» EXERCISE:
The required output is the lines below from the line containing "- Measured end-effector" to the line containing "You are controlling", inclusive, retyped exactly. No other lines belong in it.

[Stored items from a collection]
────────

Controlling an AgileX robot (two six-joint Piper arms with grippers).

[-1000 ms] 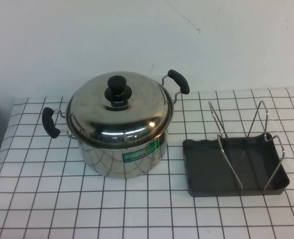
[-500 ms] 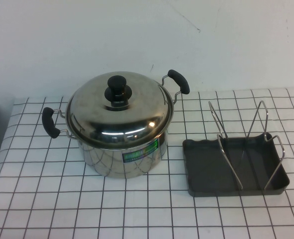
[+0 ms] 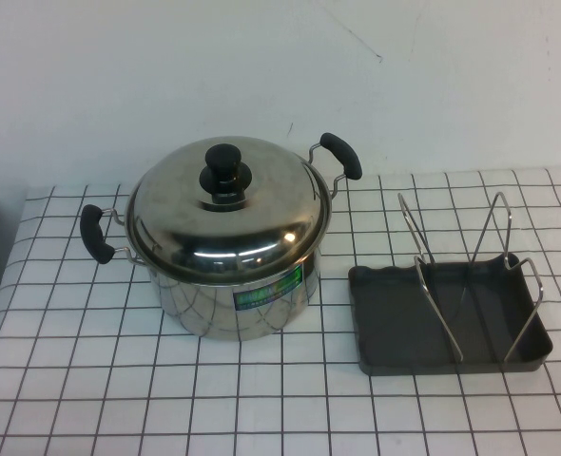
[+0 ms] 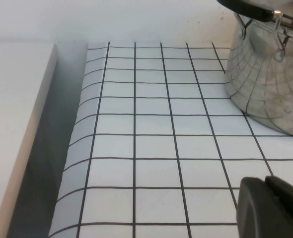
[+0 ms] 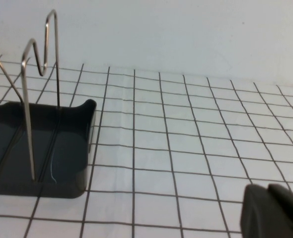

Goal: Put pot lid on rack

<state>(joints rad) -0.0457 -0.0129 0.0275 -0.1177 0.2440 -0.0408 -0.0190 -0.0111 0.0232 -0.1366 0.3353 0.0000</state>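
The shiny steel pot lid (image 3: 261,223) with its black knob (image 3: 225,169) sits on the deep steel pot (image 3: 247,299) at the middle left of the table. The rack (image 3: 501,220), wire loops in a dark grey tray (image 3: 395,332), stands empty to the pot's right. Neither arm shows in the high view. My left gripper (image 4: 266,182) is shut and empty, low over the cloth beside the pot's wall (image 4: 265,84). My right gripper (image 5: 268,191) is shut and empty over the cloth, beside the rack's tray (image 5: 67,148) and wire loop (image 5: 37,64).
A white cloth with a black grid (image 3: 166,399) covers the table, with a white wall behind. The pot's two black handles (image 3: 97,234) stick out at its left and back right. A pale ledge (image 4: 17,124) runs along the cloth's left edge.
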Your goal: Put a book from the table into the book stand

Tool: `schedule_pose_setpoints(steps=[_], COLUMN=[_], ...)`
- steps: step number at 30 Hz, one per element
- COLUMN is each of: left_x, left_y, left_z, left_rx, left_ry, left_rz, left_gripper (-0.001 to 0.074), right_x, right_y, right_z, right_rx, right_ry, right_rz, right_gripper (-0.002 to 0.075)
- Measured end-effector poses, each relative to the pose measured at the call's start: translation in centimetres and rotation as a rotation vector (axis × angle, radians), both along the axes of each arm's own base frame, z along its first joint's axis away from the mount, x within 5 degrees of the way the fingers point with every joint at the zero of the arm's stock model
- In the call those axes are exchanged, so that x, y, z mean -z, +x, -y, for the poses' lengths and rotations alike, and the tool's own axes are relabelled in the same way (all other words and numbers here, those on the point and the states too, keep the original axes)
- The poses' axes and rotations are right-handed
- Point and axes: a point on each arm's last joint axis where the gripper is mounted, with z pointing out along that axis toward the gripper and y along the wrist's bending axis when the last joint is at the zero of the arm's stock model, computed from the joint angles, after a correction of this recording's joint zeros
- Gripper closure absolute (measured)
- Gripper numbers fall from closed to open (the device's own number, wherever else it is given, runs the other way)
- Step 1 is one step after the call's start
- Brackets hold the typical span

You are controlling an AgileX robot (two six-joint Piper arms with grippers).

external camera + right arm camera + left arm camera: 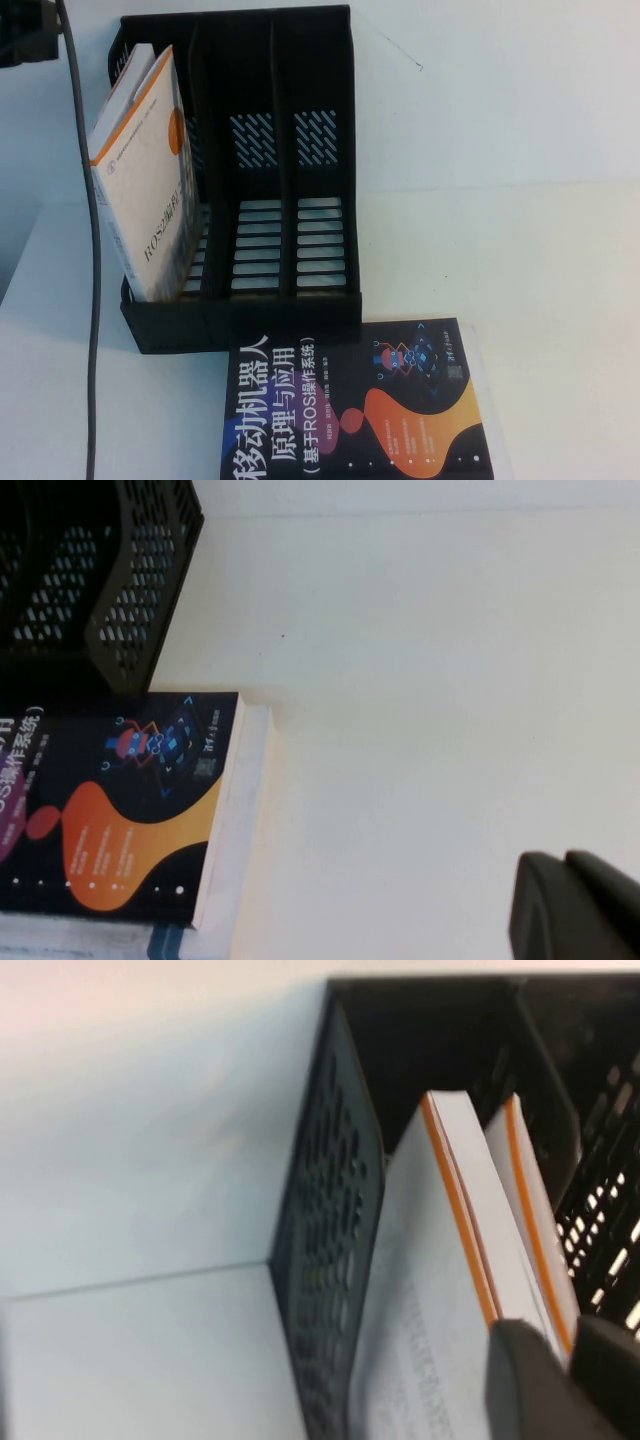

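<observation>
A black book stand (300, 310) with three compartments stands at the back of the table. A white book with orange edges (145, 180) leans upright in its left compartment. A dark book with orange shapes (360, 410) lies flat in front of the stand. My left gripper (570, 1360) shows only in the left wrist view, above the white book (430, 1290) by the stand's left wall (330, 1240), jaws a narrow gap apart, holding nothing. My right gripper (565, 900) is shut and empty over bare table to the right of the dark book (110, 800).
A black cable (93, 250) hangs down left of the stand. The white table (520, 240) runs right of the stand and books. The stand's middle and right compartments hold nothing.
</observation>
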Motion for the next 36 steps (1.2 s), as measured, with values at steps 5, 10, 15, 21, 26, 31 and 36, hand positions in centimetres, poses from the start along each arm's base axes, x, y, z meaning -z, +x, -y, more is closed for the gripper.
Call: schedule_pose_setpoints(steps=[5,10,15,21,26,31,36], left_x=[-3.8,-6.9,-6.0,-0.1,5.0,8.8,10.6], left_y=[-3.9,-10.6,-17.9,-25.2,-28.1,-28.9,-28.7], left_z=[-0.5,-0.5,-0.1,-0.3,-0.7,-0.9,-0.9], left_rx=[-0.031,-0.046,-0.036,-0.085,-0.139,-0.170,-0.169], left_ry=[0.068,0.080,0.028,-0.018,-0.021,-0.022,-0.025], left_rz=[0.103,0.232,0.391,0.519,0.574,0.569,0.524], left_gripper=[0.0726,0.0733,0.0735,0.0736,0.0736,0.0736,0.0736], right_x=[0.3,0.5,-0.1,-0.6,1.5,5.9,8.2], right_y=[-0.2,-0.8,-2.7,-5.4,-5.3,-3.8,-3.1], right_z=[0.2,0.6,1.7,3.1,2.9,1.9,1.3], right_rx=[-0.021,-0.044,-0.047,-0.048,-0.064,-0.077,-0.062], right_ry=[-0.057,-0.112,-0.081,-0.005,0.003,-0.001,0.040], right_rz=[-0.029,-0.047,0.051,0.219,0.276,0.178,0.135], right_gripper=[0.0726,0.0727,0.0727,0.0727,0.0727,0.0727,0.0727])
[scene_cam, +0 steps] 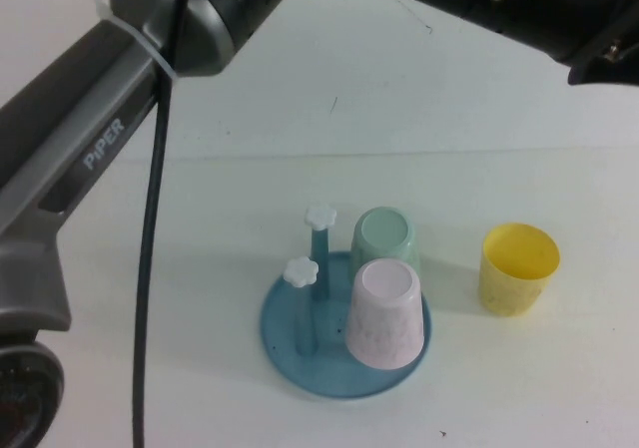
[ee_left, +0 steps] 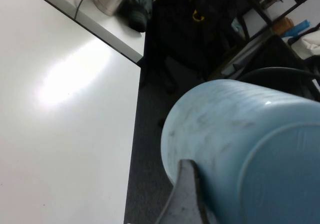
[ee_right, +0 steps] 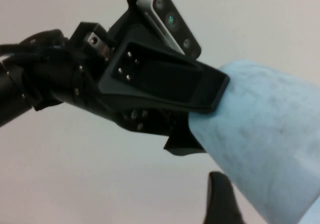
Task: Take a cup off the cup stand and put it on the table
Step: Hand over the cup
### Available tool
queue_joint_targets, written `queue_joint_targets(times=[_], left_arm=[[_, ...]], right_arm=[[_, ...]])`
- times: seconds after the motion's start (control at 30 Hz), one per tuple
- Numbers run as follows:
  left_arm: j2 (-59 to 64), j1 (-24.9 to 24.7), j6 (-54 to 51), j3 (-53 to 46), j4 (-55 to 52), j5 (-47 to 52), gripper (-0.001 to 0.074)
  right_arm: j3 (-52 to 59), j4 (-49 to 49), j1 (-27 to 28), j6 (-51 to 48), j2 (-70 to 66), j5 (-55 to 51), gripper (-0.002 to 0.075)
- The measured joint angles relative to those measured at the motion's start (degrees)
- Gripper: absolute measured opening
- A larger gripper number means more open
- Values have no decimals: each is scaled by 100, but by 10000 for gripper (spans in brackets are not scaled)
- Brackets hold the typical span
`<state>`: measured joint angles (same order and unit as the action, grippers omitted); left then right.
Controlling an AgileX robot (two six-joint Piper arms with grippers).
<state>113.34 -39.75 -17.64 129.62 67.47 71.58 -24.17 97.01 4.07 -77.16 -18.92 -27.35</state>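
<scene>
**White tabletop, cup held off it in the left grip**

High view: the table is plain white. The cup stand sits near the front with a pink cup and a mint cup inverted on it and two pegs bare. A yellow cup stands upright just right of the stand. The left arm and right arm exit the top of the frame. No gripper or blue cup shows here.

Left wrist view: the left gripper is clamped on the cup, which is off the stand and raised, lying roughly sideways. The table edge and dark floor lie behind it.

Right wrist view: same grasp from outside. The right gripper is right beside the cup's wall; its grip state can't be told.

Risks:
- The tapered plastic wall could slide out of the clamp if the right gripper nudges it.
- Release near the edge could send it to the floor.
- Set down tilted, it rolls.
- A descent near the stand could clip the pink cup.
</scene>
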Motion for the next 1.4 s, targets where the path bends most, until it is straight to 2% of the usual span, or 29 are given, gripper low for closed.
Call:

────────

» OUTPUT OF THE TASK:
- Measured end-effector poses, each relative to the pose measured at the call's start: translation in centimetres and rotation as a rotation vector (axis × angle, radians), both along the axes of each arm's own base frame, z along its first joint's axis away from the mount, x within 5 degrees of the way the fingers point with every joint at the zero of the arm's stock model
- In the call those axes are exchanged, so that x, y, z mean -z, +x, -y, for the poses' lengths and rotations alike, and the tool's own axes are relabelled in the same way (all other words and numbers here, those on the point and the states too, keep the original axes)
- The poses' axes and rotations are right-handed
- Point and axes: a point on each arm's last joint axis where the gripper is mounted, with z pointing out along that axis toward the gripper and y along the wrist's bending axis when the last joint is at the zero of the arm's stock model, computed from the joint angles, after a correction of this recording's joint zeros
- Gripper closure absolute (measured)
- Gripper numbers fall from closed to open (the device's own number, wherever else it is given, runs the other way)
- Step 1 is one step after the call's start
- Brackets hold the typical span

You are controlling an AgileX robot (two six-joint Piper arms with grippers).

What came before is the complete response.